PopRank

Team
Keilin Bickar
Ayush K Singh
Monisha Singh
Populous Player Rankings
Machine Learning Course Project
CS 6140 Spring ‘16
Instructor
Lu Wang

Problem Description
Populous: The Beginning is a strategy and
god-style video game, where teams of
players create settlements and battle to
destroy the opposition.
People play 1 vs 1 and 2 vs 2 games via a
matchmaking service.
Fair games are fun games so accurate
rankings are needed to make fair matches.

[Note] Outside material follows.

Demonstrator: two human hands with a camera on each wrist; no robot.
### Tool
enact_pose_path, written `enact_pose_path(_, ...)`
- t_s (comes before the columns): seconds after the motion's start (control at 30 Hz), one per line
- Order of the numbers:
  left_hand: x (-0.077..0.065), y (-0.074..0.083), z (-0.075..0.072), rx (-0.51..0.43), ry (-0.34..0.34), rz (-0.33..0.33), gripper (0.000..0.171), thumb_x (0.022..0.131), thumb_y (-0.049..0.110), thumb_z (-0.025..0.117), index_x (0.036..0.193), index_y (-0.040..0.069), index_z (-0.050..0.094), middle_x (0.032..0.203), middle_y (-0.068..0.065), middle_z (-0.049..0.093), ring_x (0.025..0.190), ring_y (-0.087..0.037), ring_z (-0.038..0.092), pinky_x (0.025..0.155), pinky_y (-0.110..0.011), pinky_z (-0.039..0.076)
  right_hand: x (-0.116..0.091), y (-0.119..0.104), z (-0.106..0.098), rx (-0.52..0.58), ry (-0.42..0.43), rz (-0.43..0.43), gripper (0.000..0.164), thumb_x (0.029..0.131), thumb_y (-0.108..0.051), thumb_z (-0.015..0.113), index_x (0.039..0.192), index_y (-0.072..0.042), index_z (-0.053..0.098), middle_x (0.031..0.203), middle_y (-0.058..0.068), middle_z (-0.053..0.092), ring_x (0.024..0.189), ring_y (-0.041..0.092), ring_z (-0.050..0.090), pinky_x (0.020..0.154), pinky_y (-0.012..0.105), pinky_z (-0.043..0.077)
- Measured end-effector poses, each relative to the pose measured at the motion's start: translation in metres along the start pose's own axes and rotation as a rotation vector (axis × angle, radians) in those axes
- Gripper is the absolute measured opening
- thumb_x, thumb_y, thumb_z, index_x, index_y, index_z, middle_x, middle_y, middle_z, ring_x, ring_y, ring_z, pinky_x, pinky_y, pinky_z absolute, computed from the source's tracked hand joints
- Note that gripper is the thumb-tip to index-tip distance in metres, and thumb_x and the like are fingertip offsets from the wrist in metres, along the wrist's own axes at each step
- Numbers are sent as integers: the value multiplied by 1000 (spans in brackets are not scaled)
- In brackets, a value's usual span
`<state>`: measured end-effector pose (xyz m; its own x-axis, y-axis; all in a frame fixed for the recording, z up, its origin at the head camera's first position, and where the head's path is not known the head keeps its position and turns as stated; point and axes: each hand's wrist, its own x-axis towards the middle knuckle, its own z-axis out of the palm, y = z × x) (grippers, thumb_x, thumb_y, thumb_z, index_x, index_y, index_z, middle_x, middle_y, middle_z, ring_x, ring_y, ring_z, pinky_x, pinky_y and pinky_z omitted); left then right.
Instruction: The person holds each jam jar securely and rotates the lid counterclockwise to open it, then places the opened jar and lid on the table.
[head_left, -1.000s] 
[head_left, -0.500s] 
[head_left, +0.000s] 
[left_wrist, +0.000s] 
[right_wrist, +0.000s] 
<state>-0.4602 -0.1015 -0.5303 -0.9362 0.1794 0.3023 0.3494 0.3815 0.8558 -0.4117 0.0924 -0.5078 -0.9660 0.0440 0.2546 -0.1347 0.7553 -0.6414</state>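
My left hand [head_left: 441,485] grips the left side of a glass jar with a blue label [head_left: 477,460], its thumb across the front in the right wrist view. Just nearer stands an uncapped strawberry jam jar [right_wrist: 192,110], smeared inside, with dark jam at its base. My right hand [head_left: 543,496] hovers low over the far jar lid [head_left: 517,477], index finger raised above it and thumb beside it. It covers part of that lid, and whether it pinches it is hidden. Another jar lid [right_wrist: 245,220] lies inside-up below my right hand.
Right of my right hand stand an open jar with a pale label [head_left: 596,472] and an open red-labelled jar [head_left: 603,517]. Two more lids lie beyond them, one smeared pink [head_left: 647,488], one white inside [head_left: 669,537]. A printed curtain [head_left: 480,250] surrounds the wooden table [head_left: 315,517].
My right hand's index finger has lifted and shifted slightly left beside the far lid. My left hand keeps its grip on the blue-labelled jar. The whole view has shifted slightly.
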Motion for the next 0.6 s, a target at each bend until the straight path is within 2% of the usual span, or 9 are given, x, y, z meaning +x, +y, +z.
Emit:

Problem Description - Goal
● Create league table and rankings based on game results
● Predict the results of future games based on rankings
● Improve accuracy of game predictions

Problem Description - Inputs
Data from “Populous: Reincarnated” game database
- games.csv
- One row per game played
- General information concerning game such as map and number of players
- game_details.csv
- One row per player per game played (two - four per game)
- Stats for how well a player did such as enemy buildings destroyed and ﬁghts lost
- users.csv
- One row per user, not much besides name
- game_pops.csv
- Populations of each player taken every 15 minutes of each game

Sample Input Data
Games.csv
"Id";"pack_id";"map_id";"time";"players";"rated"
"107299";"1";"0";"1330734968";"2";"11"
Game_details.csv
"game_id";"user_id";"player";"ping";"tribe";"status";"length";"start_allies";"allies";"ﬁghts_won";"ﬁghts_lost";"followers_killed";"buil
dings_destroyed";"shamans_killed";"followers_lost";"buildings_lost";"shaman_deaths";"pop0";"pop1";"pop2";"pop3"
"107299";"38680";"0";"443";"0";"A";"1338";"1";"1";"25";"25";"46";"3";"7";"80";"1";"5";"80";"30";"0";"0"
Users.csv
"User_id";"user_regdate";"username"
"38680";"1327504496";"ADVENTURER_XD"
Game_pops.csv:
"Game_id";"user_id";"sec";"pop0";"pop1";"pop2";"pop3"
"220327";"48618";"485";"23";"32";"16";"21"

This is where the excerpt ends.